## [Exercise objective]
Go through the material underneath and show every line where the string "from" occurs.

==============================

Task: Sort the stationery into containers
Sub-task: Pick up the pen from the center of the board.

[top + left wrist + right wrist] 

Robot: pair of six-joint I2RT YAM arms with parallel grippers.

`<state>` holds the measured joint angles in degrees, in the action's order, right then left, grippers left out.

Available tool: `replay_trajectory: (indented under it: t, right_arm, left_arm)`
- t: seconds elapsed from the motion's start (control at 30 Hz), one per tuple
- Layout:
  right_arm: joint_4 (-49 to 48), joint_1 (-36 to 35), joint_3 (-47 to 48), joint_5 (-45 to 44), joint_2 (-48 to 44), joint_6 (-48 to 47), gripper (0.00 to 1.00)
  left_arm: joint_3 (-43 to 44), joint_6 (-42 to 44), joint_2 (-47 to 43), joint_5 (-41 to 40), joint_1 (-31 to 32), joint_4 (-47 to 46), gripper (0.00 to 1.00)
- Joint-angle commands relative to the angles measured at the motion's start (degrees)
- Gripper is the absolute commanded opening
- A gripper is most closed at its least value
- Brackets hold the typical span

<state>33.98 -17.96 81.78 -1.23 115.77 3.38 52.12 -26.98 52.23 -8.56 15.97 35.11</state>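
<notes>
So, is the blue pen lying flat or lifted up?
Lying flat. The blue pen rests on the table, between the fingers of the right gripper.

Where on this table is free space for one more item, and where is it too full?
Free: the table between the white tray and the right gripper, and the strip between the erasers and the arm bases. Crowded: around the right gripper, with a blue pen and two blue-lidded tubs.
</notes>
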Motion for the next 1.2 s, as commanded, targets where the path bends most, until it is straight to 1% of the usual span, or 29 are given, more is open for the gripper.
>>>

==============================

## [Task result]
Sub-task: Pick up the pen from the center of the board.
- t: seconds elapsed from the motion's start (control at 30 Hz), one per tuple

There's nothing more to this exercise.